# Try it
Nothing outside the stretch is wanted. Repeat exactly the lines of the listing below from the one that contains "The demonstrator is" through the one that contains "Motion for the", both ends included.

# Given data
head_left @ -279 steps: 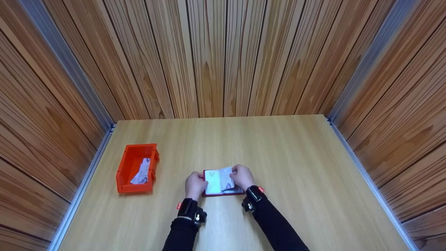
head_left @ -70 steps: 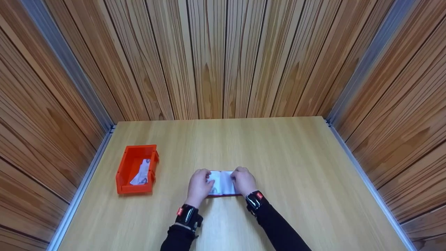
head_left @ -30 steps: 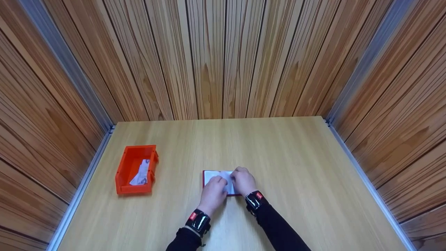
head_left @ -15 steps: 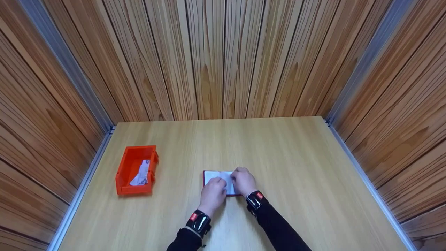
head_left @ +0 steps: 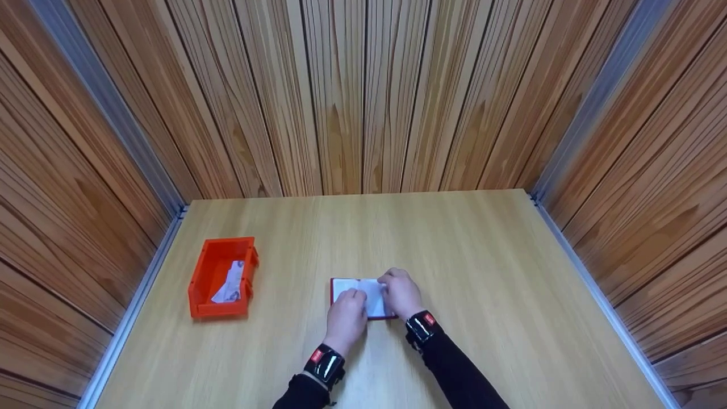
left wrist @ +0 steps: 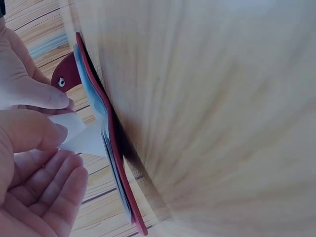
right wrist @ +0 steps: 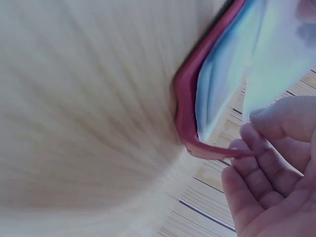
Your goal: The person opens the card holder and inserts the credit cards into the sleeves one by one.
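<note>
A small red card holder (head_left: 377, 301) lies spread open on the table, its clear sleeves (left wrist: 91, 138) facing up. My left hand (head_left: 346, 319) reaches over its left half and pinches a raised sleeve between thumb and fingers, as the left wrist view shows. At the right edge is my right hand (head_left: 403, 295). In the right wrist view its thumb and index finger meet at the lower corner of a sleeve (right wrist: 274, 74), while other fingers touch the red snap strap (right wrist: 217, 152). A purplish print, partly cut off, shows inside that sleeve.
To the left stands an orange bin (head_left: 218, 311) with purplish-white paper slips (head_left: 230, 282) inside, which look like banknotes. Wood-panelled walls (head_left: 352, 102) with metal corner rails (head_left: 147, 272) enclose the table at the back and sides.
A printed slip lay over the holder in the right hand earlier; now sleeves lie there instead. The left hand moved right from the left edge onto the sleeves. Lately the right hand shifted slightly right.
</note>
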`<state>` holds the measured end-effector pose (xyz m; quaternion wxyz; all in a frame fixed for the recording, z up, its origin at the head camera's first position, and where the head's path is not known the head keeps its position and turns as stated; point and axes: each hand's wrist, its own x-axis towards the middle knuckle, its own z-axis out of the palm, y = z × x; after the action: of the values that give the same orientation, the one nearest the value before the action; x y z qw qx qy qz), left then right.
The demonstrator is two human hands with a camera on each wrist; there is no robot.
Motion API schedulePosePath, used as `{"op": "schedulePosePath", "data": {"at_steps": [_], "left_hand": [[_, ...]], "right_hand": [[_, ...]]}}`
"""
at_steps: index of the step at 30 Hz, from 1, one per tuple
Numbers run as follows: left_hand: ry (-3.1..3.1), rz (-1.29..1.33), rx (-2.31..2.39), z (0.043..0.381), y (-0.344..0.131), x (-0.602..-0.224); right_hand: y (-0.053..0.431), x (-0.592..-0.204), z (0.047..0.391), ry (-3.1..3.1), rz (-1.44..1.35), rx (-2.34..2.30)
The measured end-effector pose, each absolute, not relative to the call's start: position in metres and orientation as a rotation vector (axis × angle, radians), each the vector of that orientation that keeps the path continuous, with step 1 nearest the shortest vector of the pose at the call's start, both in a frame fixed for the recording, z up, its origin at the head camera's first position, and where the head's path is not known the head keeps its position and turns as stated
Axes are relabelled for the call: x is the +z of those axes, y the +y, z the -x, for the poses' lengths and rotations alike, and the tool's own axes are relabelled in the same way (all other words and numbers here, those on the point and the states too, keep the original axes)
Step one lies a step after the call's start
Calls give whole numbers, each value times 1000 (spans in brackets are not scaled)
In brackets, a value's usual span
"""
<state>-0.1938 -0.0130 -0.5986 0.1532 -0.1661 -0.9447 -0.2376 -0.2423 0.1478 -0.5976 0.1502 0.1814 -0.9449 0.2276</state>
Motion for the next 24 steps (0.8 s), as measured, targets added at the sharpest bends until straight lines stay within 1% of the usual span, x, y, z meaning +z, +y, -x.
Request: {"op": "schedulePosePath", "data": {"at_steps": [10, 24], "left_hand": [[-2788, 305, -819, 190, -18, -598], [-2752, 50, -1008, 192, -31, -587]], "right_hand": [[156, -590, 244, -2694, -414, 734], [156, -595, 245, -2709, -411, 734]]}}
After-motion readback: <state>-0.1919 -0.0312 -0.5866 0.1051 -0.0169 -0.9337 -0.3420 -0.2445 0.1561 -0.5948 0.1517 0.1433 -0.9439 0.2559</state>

# Your solution
The demonstrator is two human hands with a camera on each wrist; there is no robot.
Motion API schedulePosePath, used as `{"op": "schedulePosePath", "data": {"at_steps": [_], "left_hand": [[_, ...]], "right_hand": [[_, ...]]}}`
"""
at_steps: index of the step at 30 Hz, from 1, one per tuple
Numbers run as follows: left_hand: ry (-3.1..3.1), rz (-1.29..1.33), rx (-2.31..2.39), z (0.043..0.381), y (-0.344..0.131), x (-0.602..-0.224); right_hand: y (-0.053..0.431), x (-0.592..-0.204), z (0.047..0.391), ry (-3.1..3.1), rz (-1.44..1.35), rx (-2.34..2.30)
The measured end-effector pose, each absolute, not relative to the call's start: position in metres and orientation as a rotation vector (axis × angle, radians), each the vector of that orientation that keeps the path continuous, with step 1 nearest the shortest vector of the pose at the call's start, both in a frame fixed for the recording, z up, its origin at the head camera's first position, and where the head's path is not known the head keeps its position and turns as stated
Axes are relabelled for the call: x is the +z of those axes, y the +y, z the -x, for the poses' lengths and rotations alike, and the tool's own axes are relabelled in the same way (all other words and numbers here, those on the point and the states too, keep the original axes)
Step one lies a step after the call's start
Calls give whole numbers, each value times 1000 (spans in brackets are not scaled)
In brackets, a value's usual span
"""
<state>-0.1938 -0.0130 -0.5986 0.1532 -0.1661 -0.9447 -0.2376 -0.2423 0.1478 -0.5976 0.1502 0.1814 -0.9449 0.2276</state>
Motion for the next 24 steps (0.8 s), as measured, targets added at the sharpest bends until straight lines stay within 1% of the usual span, x, y, z meaning +z, +y, -x.

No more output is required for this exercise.